Старик шагнул к столу и ткнул пальцем в исписанный пергамин:
– Письмена мудрости и справедливости научают. Говорят: помни, что не ты первый, что и раньше тебя жили человеки и после тебя будут жить...
– Каждый знает, что смертен,– усомнился Юрий.– Где же в том справедливость?
Фотий поглядел на него удивленно, сел на лавку и опять прижался к печи, продолжил:
– Люди толкуют чудеса господни к малой своей выгоде. Слышат про исцеление слепого, думают: господь обычному слепцу новые глаза дал. А господь духовное зрение дает. Бродит человек во мраке себялюбия, никого, кроме себя одного, не видит – душа слепая. И вдруг прозрение – увидел, что и еще люди живут, и они страдают, и каждый ждет радости, каждый нуждается в любви и заботе, а истина счастья – в человеколюбии. Спрашивают: где же это человеколюбие?
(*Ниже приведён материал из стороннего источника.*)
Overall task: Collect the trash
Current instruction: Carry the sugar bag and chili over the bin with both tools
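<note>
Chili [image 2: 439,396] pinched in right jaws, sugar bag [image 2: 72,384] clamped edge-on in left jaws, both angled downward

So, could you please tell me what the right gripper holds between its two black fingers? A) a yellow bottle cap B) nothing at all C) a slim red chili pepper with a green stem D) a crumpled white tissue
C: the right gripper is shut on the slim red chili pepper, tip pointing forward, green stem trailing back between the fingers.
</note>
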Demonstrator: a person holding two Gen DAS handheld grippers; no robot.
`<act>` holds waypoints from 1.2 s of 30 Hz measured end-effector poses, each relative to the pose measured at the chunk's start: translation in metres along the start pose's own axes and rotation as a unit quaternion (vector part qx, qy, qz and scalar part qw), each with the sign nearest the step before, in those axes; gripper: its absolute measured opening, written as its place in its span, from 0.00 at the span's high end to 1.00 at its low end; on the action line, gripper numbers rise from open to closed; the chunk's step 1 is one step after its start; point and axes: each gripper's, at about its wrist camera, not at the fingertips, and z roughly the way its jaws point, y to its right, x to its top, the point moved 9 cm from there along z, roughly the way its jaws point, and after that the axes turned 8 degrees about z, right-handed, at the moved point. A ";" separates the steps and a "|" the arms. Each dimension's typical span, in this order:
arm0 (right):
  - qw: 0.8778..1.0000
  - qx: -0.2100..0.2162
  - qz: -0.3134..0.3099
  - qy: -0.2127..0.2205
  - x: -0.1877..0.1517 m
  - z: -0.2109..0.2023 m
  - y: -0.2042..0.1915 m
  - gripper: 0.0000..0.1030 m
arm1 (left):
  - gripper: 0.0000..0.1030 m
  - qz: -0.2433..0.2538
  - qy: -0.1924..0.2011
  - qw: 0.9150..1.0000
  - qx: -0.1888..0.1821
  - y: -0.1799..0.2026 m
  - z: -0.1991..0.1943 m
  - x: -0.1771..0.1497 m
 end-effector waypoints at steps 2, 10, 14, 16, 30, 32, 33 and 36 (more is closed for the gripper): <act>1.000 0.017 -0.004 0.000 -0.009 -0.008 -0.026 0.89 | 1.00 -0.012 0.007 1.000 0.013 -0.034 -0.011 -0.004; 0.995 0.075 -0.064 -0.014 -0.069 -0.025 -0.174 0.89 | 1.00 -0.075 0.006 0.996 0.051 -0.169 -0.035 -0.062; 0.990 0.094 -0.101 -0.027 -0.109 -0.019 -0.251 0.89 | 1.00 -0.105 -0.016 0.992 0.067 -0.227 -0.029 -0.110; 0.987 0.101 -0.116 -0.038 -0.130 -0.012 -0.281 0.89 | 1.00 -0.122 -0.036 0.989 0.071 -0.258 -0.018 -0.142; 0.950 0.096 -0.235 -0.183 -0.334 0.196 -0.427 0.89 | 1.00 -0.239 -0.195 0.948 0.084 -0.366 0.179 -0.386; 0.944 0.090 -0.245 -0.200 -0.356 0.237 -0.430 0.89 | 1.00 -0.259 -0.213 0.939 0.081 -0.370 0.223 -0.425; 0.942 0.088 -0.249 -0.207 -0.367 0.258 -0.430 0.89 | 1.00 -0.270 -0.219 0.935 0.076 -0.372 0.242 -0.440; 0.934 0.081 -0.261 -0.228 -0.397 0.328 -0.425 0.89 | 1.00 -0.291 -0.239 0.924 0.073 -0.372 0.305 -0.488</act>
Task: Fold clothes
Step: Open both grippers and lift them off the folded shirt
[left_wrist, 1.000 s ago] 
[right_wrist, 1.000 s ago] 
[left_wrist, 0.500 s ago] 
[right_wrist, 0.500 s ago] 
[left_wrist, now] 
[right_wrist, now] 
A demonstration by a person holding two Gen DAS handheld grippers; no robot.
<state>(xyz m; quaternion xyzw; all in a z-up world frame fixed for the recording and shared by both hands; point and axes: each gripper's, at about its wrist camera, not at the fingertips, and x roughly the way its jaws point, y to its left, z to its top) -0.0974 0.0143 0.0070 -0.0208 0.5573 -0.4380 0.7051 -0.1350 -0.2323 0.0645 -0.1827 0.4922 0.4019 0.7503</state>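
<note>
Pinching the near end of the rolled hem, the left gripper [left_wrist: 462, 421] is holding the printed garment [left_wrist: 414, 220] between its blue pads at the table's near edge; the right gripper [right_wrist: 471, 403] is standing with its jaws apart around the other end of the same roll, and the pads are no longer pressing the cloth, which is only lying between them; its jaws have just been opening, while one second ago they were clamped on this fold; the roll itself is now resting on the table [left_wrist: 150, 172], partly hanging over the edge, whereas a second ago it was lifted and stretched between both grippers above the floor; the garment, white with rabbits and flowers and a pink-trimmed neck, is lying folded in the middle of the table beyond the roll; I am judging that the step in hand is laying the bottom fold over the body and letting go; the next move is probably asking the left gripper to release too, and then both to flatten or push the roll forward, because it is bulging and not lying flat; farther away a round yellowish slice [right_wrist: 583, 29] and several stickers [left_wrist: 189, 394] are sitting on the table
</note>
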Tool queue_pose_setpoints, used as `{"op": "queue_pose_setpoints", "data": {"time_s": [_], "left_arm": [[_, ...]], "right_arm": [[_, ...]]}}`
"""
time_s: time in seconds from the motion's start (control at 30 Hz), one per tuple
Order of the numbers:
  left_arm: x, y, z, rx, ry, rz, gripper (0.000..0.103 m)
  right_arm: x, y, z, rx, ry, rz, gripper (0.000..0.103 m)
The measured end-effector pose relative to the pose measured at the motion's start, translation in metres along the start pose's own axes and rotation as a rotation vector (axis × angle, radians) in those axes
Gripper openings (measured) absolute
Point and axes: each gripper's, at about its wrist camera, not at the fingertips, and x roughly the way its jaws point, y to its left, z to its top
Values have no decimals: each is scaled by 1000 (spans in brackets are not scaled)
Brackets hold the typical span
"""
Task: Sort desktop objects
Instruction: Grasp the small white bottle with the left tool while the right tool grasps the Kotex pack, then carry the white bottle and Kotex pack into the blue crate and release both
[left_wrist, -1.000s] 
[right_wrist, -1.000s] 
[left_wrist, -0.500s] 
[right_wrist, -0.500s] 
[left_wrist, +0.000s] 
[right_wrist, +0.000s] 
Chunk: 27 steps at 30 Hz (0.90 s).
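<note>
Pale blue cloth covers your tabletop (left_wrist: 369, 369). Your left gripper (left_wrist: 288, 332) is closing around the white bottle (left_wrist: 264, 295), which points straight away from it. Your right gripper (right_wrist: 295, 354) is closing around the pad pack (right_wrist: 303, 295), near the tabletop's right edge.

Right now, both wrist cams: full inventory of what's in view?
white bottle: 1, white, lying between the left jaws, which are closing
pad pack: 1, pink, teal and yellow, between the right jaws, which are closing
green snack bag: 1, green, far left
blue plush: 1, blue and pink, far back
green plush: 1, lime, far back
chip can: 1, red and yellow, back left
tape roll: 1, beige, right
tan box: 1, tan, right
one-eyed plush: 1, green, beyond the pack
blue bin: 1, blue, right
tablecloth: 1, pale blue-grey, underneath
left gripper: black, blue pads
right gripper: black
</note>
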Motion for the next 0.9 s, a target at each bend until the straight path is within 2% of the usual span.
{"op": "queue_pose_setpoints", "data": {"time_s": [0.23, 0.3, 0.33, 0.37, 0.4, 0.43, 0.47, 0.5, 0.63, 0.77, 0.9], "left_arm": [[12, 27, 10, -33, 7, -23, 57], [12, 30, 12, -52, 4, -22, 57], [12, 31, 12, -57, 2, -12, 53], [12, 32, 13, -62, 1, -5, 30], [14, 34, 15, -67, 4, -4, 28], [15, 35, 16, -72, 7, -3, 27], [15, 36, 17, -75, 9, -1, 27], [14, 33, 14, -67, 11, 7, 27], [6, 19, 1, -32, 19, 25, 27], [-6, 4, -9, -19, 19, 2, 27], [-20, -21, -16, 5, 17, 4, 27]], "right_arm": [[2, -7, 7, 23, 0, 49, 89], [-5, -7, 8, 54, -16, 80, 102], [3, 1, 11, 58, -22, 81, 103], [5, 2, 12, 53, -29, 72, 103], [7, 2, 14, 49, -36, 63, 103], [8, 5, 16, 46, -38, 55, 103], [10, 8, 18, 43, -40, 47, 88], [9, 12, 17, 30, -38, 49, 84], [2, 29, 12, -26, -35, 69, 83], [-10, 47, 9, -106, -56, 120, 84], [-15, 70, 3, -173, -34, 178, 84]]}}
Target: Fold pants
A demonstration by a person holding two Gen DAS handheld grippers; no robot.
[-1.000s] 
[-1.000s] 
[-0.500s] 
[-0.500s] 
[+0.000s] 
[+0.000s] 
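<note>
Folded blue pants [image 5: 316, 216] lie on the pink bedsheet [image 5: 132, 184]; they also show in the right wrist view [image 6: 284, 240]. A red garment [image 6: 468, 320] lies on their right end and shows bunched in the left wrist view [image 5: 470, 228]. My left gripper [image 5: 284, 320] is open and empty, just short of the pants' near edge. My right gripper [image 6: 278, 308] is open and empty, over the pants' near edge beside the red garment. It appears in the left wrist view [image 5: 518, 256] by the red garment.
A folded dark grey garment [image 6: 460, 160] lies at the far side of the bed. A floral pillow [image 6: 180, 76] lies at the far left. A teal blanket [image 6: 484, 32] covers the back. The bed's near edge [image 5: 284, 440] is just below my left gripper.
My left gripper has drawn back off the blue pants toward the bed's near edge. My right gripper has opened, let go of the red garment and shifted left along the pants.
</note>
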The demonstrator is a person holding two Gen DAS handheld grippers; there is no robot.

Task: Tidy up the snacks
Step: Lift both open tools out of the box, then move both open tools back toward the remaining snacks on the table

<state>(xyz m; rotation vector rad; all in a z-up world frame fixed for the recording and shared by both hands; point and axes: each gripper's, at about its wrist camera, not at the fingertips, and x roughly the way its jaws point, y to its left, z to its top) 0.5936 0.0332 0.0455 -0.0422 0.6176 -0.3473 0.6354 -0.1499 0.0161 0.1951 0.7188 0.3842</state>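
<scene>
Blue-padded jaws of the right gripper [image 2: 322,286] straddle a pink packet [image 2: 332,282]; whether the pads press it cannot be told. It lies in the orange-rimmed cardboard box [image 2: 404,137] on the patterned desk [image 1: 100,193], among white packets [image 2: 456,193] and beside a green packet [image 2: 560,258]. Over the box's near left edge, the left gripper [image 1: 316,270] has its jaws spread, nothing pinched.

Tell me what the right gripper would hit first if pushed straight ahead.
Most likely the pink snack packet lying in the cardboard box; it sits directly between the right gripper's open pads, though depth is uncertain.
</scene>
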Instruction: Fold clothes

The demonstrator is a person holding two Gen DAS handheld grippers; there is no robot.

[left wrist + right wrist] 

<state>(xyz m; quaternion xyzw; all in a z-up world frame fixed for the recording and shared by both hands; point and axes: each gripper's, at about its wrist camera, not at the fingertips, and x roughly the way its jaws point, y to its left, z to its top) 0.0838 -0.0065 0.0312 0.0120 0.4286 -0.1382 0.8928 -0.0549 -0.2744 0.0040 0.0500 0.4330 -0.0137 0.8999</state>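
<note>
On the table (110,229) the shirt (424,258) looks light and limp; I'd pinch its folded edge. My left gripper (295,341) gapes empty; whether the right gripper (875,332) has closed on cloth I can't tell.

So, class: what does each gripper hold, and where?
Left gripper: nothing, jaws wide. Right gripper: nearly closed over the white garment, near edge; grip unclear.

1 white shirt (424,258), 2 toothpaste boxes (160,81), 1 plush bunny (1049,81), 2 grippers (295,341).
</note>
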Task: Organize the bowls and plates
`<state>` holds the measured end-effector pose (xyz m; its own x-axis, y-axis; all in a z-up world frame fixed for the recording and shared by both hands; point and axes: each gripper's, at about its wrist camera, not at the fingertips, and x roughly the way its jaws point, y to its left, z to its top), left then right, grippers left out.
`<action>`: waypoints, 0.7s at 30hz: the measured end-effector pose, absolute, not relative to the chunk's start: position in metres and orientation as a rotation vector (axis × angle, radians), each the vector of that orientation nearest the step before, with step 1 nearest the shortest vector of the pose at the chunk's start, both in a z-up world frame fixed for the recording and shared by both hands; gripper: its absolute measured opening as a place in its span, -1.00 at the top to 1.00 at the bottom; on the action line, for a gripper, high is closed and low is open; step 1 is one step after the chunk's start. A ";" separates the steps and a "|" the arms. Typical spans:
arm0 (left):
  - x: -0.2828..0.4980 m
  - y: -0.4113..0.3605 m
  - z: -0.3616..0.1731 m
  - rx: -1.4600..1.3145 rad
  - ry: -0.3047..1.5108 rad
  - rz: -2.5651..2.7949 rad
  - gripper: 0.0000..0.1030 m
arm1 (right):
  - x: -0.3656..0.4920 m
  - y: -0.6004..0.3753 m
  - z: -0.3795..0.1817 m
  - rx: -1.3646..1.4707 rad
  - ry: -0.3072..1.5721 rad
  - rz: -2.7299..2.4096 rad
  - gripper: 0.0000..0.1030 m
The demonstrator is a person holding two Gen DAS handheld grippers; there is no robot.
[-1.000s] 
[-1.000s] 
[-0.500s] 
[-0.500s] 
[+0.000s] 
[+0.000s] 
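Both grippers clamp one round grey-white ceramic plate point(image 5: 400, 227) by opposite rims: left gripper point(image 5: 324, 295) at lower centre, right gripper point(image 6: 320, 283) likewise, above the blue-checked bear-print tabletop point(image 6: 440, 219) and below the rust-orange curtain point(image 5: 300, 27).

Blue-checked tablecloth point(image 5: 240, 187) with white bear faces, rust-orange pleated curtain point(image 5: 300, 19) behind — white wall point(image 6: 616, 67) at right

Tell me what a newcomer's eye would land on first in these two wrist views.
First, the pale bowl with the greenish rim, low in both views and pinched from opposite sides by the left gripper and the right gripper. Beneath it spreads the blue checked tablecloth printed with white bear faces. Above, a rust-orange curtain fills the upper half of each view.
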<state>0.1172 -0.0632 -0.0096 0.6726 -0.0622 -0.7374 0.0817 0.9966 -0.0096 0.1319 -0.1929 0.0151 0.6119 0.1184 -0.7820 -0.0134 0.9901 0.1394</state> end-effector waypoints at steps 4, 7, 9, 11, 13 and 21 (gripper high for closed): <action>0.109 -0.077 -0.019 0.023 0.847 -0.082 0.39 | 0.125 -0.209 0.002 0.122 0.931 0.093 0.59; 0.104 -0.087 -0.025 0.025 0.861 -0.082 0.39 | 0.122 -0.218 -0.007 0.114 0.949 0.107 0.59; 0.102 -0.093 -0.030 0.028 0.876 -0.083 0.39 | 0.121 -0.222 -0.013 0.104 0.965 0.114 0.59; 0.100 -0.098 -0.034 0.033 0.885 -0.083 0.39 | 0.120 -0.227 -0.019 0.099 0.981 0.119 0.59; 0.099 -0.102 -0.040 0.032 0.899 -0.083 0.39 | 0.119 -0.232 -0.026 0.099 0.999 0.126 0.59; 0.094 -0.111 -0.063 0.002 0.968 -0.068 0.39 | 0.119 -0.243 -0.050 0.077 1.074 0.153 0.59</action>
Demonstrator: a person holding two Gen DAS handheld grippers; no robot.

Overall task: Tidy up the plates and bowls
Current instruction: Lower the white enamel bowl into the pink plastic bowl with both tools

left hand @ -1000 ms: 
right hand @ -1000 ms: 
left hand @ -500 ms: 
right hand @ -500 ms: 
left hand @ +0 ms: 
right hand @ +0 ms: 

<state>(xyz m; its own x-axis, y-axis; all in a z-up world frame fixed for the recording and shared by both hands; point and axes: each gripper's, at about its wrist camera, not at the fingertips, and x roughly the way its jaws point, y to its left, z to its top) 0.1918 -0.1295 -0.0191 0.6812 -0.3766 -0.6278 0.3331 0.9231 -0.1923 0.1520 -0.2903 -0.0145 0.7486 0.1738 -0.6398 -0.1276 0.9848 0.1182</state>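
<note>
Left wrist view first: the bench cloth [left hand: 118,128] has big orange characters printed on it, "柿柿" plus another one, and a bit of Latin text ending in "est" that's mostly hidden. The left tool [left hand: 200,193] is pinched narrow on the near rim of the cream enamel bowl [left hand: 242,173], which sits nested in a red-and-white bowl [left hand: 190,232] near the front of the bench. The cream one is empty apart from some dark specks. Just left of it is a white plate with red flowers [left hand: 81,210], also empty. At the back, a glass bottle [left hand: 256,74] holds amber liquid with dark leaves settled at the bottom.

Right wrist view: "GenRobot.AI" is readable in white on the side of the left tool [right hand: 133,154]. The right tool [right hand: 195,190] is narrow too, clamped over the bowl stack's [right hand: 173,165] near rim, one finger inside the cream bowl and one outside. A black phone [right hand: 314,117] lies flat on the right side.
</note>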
Дождями земля меньше полита, чем нашей кровью; дерев меньше рубим, чем голов сечем. Всегда так. Извечно. Надо отвечать: каждому жизнь дана и совесть дана, чистая, как первый снег. Погляди каждый на свою совесть. Какой господу ее представишь, когда придет срок? Покажешь грязную, в язвах, господь скажет: ты не для добра, ты для дьявола жил.
– Почему же никто не боится? – пытал старца Юрий.
– Как никто?! Да ты и не понял, о чем говорю. Не страхом зло уменьшается. Если злой и боится, он все равно злой...
– Зачем же крыжаков прощает, не может спросить с них, злых и грешных?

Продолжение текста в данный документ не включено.